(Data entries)

== Segment start ==

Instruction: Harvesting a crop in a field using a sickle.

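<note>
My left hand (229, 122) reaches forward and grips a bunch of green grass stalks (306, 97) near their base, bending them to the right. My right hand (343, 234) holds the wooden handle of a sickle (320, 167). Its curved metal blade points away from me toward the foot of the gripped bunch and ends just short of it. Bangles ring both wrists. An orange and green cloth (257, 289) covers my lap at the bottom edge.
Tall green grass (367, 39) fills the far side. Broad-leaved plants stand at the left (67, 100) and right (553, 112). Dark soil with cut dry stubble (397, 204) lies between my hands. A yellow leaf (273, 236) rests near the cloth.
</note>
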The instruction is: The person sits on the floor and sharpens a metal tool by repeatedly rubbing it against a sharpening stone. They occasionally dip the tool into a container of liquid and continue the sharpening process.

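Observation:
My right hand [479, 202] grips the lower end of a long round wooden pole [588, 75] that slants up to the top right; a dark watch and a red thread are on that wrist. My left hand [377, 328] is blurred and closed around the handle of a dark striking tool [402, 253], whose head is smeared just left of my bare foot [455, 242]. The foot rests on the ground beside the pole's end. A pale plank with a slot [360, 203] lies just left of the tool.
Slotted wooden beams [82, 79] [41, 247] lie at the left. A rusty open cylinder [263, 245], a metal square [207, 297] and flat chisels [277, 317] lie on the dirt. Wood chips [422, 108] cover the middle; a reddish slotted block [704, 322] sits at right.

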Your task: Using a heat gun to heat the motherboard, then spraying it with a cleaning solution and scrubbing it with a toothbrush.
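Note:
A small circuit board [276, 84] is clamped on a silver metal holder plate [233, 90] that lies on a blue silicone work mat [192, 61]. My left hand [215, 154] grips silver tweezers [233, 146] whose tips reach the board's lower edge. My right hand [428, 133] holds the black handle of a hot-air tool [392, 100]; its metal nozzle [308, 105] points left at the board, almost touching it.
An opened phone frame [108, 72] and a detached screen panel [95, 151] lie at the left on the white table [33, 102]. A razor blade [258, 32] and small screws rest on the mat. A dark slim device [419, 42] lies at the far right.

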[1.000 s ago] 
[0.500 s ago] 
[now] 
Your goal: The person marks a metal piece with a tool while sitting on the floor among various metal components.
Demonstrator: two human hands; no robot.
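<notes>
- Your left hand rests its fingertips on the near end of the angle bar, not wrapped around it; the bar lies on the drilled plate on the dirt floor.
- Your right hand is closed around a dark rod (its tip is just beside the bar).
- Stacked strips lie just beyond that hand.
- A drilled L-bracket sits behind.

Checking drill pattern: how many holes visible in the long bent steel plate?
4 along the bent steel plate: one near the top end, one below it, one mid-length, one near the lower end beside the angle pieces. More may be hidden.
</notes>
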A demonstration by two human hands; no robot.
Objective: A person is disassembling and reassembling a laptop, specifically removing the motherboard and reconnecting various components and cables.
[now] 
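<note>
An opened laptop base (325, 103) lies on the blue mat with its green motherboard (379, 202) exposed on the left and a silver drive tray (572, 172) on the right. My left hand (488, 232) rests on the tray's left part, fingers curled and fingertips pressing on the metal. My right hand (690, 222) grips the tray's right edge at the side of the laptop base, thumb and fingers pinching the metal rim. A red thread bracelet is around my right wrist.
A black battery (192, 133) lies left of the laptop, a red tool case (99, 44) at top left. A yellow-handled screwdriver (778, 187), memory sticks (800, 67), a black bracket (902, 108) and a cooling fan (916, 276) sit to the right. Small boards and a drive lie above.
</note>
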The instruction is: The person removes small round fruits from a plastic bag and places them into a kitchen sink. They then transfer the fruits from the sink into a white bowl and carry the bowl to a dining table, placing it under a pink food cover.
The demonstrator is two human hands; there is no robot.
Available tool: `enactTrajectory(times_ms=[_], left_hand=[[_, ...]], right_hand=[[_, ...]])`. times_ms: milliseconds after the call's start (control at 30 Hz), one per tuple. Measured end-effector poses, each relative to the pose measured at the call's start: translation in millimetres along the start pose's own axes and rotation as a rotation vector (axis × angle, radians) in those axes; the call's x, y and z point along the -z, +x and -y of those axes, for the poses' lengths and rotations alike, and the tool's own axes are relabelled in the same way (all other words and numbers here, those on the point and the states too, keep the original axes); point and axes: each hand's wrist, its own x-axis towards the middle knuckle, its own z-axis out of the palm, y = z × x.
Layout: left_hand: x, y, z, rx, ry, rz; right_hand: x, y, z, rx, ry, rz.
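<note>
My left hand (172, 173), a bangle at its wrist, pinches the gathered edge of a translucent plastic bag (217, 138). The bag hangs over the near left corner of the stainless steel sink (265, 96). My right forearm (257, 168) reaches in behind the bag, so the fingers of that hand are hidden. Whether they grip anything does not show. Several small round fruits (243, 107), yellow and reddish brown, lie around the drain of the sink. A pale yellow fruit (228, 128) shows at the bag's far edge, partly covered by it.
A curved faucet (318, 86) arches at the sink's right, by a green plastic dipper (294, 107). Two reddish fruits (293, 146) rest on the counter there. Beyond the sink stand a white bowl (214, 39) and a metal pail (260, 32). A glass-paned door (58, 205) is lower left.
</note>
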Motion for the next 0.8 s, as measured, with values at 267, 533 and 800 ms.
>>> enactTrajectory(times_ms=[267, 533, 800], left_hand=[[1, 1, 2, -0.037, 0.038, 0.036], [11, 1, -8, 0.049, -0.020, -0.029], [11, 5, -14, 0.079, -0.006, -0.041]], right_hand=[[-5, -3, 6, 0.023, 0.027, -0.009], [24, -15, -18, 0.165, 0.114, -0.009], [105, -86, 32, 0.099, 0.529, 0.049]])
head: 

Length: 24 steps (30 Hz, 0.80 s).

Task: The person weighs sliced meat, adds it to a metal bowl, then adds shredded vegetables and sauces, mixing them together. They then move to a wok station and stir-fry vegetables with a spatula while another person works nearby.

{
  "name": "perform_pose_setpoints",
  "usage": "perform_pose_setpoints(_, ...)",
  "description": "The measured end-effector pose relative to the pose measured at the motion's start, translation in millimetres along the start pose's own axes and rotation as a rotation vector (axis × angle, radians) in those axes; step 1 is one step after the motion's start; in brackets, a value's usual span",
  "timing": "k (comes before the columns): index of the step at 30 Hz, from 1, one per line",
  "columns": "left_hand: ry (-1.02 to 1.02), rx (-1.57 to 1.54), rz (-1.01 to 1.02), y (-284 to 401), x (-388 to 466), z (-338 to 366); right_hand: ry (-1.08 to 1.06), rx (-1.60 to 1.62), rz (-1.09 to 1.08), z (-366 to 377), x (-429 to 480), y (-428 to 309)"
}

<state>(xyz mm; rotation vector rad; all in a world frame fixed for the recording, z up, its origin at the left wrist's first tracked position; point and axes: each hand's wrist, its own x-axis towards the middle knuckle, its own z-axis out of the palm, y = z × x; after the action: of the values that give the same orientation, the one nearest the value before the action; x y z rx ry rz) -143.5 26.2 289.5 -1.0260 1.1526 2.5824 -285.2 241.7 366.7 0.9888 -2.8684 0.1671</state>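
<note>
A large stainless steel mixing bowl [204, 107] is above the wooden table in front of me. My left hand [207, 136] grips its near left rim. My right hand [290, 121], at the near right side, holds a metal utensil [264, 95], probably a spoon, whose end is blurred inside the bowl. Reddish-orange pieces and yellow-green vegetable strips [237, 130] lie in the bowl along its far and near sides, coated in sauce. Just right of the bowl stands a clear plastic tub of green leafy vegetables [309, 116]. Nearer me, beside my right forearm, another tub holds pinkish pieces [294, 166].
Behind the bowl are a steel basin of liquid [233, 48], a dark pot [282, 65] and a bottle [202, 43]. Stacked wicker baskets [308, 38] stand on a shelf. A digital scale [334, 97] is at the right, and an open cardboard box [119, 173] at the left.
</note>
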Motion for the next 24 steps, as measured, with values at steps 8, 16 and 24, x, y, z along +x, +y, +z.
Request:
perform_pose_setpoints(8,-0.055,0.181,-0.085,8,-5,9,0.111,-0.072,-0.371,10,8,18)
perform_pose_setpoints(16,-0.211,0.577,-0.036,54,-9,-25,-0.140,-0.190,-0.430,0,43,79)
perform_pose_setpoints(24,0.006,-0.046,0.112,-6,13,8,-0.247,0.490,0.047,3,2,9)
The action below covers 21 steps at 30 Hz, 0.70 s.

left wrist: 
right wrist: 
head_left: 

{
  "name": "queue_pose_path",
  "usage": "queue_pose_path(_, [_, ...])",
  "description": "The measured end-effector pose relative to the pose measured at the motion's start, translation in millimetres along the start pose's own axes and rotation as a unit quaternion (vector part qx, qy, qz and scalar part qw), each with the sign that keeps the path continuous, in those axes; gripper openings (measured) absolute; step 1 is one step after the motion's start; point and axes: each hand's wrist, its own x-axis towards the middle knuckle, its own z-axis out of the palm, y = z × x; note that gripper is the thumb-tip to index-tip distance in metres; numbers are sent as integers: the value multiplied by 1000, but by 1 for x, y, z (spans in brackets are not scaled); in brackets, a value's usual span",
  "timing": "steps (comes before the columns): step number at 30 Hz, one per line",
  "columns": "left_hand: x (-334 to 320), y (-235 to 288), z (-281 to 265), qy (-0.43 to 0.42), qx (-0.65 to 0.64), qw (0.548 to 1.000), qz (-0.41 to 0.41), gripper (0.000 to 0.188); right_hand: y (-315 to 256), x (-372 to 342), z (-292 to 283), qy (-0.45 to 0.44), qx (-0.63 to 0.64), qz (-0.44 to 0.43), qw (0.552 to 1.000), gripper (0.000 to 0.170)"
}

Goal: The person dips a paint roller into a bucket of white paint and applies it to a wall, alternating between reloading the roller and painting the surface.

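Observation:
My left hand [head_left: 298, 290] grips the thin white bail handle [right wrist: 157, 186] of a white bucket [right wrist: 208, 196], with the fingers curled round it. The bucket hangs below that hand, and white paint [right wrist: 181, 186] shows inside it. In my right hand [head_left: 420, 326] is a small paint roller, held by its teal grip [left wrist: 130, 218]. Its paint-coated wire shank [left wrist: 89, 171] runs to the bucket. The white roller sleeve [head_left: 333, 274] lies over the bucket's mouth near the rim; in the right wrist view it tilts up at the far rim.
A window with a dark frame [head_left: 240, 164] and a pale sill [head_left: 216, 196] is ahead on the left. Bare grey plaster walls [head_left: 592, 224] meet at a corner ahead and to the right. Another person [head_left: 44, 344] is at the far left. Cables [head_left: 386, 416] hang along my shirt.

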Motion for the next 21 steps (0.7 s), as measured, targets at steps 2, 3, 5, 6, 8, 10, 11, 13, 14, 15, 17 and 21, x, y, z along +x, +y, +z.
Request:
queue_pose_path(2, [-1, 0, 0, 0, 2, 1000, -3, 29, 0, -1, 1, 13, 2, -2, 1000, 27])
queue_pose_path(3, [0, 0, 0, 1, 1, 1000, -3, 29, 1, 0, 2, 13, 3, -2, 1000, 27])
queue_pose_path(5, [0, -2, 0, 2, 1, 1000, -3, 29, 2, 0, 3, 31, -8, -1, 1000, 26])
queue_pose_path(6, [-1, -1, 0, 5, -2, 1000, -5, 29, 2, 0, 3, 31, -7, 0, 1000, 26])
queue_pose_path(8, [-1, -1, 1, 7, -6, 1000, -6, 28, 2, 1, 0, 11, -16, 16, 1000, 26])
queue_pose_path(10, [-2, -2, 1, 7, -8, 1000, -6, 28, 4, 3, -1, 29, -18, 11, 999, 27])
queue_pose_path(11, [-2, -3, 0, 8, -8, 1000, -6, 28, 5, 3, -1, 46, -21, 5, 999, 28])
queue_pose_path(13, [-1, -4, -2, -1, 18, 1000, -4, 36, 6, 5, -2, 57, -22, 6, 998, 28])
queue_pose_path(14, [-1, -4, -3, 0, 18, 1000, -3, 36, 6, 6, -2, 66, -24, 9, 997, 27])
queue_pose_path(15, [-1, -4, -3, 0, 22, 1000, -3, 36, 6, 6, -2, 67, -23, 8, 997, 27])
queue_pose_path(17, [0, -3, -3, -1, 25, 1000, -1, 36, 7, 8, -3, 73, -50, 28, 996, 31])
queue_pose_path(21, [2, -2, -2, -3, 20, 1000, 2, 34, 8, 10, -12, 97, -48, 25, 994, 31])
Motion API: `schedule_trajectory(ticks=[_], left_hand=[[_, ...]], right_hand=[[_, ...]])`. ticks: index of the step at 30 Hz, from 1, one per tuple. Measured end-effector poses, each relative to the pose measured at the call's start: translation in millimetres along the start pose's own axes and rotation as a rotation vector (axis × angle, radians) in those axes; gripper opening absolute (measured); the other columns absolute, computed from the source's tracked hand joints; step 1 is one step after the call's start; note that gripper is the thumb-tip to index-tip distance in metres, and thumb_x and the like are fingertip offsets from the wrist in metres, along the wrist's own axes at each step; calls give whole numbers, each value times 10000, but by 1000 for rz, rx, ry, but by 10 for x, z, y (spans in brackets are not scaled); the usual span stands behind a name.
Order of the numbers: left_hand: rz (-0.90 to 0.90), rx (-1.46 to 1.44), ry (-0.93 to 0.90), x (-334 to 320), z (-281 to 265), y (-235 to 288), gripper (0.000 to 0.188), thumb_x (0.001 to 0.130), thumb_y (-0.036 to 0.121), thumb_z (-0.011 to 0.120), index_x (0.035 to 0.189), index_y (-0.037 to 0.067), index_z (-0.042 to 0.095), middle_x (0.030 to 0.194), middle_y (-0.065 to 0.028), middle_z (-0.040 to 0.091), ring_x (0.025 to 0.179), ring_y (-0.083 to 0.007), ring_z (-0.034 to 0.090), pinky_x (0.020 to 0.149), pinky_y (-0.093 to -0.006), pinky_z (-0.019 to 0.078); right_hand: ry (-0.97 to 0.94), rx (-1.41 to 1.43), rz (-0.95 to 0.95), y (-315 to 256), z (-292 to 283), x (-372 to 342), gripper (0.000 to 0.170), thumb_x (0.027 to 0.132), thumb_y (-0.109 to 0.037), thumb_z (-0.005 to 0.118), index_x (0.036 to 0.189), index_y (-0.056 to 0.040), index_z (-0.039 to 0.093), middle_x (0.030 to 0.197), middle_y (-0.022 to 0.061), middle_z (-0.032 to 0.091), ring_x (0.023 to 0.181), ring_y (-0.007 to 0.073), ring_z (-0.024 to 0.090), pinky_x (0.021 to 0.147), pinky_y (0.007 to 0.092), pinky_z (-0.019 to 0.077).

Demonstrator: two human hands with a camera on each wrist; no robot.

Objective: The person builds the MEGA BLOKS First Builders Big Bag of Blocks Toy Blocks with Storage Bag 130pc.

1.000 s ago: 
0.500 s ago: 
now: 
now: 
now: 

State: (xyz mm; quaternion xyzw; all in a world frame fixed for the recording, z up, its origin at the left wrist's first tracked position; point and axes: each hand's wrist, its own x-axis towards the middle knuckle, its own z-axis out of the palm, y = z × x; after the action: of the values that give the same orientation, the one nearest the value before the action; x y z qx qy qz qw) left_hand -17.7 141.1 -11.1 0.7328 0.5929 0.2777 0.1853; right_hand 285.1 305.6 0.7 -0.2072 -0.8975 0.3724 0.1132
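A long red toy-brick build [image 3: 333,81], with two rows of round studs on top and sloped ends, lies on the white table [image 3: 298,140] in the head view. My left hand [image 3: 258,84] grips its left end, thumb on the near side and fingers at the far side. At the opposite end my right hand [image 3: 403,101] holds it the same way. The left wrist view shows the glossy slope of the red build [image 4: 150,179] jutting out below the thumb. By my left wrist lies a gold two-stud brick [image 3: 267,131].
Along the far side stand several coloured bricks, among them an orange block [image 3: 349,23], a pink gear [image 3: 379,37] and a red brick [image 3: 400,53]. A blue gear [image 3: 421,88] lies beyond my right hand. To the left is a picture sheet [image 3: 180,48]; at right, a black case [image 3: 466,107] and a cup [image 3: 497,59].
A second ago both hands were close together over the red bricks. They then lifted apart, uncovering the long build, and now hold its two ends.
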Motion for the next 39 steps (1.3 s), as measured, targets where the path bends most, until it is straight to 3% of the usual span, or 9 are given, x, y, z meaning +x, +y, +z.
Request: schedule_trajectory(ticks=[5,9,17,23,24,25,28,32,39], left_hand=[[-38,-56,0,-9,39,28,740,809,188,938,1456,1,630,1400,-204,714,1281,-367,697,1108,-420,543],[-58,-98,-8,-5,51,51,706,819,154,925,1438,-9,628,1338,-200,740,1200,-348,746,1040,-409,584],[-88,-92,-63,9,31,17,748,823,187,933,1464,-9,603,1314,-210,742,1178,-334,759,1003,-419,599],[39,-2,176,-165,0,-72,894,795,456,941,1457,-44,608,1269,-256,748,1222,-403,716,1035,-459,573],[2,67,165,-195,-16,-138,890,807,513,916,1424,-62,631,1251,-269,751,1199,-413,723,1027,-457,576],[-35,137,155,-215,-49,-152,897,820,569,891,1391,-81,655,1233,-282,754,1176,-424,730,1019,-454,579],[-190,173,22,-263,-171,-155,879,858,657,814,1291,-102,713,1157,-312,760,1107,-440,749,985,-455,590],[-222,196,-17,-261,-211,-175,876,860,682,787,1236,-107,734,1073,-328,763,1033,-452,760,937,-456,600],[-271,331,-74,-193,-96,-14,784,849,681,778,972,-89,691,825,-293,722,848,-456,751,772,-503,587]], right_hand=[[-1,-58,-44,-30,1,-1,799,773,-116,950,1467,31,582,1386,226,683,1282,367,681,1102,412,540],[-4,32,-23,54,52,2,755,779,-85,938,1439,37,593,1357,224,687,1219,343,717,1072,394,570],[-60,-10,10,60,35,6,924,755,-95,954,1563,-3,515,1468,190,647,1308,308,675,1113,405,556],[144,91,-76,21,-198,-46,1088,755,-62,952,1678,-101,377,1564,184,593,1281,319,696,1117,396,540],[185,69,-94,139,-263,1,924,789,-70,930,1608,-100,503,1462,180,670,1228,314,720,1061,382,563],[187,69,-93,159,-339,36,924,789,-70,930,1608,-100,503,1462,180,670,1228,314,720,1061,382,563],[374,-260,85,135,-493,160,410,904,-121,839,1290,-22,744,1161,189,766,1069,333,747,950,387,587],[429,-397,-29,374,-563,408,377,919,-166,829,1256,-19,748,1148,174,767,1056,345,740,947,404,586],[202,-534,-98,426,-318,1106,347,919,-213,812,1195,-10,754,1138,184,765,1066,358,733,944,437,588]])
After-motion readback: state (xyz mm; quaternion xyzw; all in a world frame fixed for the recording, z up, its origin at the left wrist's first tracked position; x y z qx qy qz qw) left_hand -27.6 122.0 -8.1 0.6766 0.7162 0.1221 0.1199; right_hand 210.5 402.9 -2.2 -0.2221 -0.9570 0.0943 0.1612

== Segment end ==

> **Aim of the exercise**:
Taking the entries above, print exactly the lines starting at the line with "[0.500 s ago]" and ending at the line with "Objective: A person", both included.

> **Response area**:
[0.500 s ago] 
[now] 
Your goal: The person marks a metal piece with a tool while sitting on the floor among various metal components.
Demonstrator: two human hands; no robot.
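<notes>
- Your left hand rests its fingertips on the near end of the angle bar, not wrapped around it; the bar lies on the drilled plate on the dirt floor.
- Your right hand is closed around a dark rod (its tip is just beside the bar).
- Stacked strips lie just beyond that hand.
- A drilled L-bracket sits behind.

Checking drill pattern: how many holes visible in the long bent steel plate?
4 along the bent steel plate: one near the top end, one below it, one mid-length, one near the lower end beside the angle pieces. More may be hidden.
</notes>
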A demonstration by two human hands; no robot.
Objective: A person is disassembling and reassembling a laptop, specifically removing the motherboard and reconnecting various components and cables.

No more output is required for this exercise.